Task details:
Carry none of the pictures over; write out the complete data exactly.

Dataset section:

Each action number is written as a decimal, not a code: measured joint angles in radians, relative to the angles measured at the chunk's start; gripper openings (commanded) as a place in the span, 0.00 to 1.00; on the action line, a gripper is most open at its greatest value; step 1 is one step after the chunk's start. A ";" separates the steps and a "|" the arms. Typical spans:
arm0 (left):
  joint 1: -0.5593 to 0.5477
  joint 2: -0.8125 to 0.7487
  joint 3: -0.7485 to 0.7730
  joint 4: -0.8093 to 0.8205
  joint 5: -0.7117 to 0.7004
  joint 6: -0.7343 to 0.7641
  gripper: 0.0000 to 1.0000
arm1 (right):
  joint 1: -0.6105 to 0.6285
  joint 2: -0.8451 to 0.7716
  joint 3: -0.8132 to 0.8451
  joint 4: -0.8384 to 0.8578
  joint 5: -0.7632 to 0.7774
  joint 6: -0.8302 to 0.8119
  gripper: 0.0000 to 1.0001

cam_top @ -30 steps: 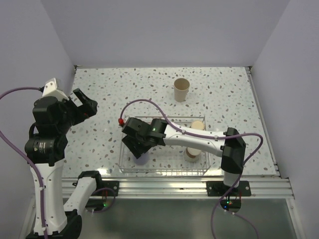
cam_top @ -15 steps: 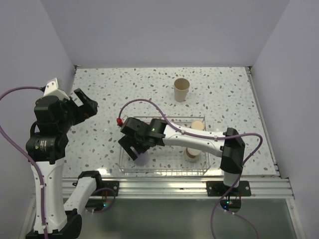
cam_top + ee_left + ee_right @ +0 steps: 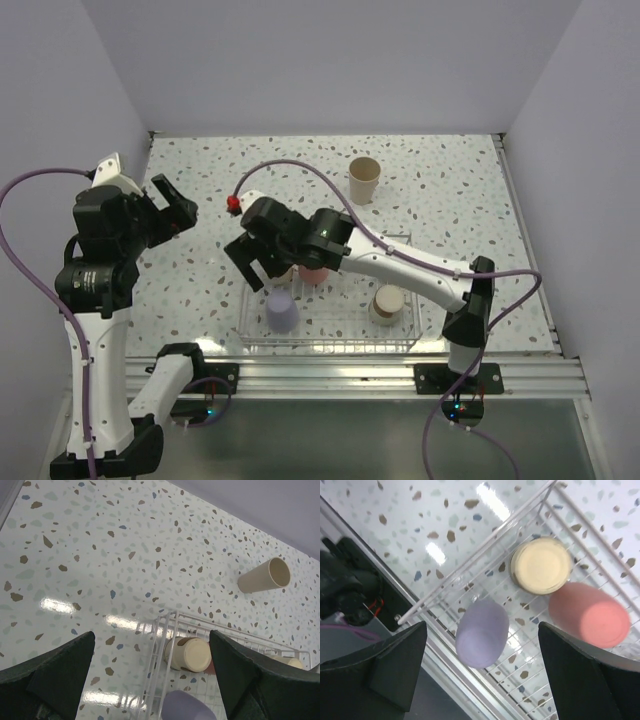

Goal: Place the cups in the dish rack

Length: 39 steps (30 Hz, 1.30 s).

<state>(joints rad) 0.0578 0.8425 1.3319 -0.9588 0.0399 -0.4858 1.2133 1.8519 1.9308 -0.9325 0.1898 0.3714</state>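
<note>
Seemingly the lavender cup (image 3: 281, 311) is loaded, upside down in the near-left corner of the dish rack (image 3: 330, 346) beneath the right gripper (image 3: 258, 268), fingers spread and empty; next calls for reaching the beige cup (image 3: 364, 180) beyond the rack, the left gripper (image 3: 172, 208) likewise spread

Bright, sharp, w/ tabletop (image 3: 57, 605) glare
</note>
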 measured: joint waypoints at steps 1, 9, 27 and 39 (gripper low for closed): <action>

Worked solution:
Each action number is written as a decimal, not a code: measured joint angles in radians, relative to the angles measured at the chunk's start; gripper openings (commanded) as a place in the span, 0.00 to 1.00; on the action line, a gripper is most open at its greatest value; step 1 is one step after the chunk's start. A ";" separates the steps and a "|" the arms. Typical spans:
arm0 (left):
  joint 1: -0.5593 to 0.5477
  joint 2: -0.8125 to 0.7487
  joint 3: -0.7485 to 0.7730
  joint 4: -0.8093 to 0.8205
  joint 5: -0.7117 to 0.7004
  joint 6: -0.7343 to 0.7641
  gripper: 0.0000 to 1.0000
arm1 (right):
  joint 1: -0.6105 to 0.6285
  joint 2: -0.8451 to 0.7716
  joint 3: -0.8132 to 0.8451
  joint 4: -0.8384 to 0.8578
  joint 5: -0.7632 to 0.7774
  joint 6: -0.8302 to 0.8119
  gripper: 0.0000 to 1.0001

cam_top @ -30 steps: 
cam_top @ -15 steps: 
cam_top + ee_left + ee_right @ +0 steps: 

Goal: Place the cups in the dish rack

Length: 39 steps (30 Hz, 1.30 s).

<state>(joints rad) 0.0578 0.8425 1.3319 -0.9588 0.0399 -0.4858 1.2133 1.8519 1.9308 -0.9325 0.1898 0.3714</state>
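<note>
Seemingly the lavender cup (image 3: 281, 311) is loaded, upside down in the near-left corner of the dish rack (image 3: 330, 346) beneath the right gripper (image 3: 258, 268), fingers spread and empty; next calls for reaching the beige cup (image 3: 364, 180) beyond the rack, the left gripper (image 3: 172, 208) likewise spread

Bright, sharp, w/ tabletop (image 3: 57, 605) glare
</note>
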 measured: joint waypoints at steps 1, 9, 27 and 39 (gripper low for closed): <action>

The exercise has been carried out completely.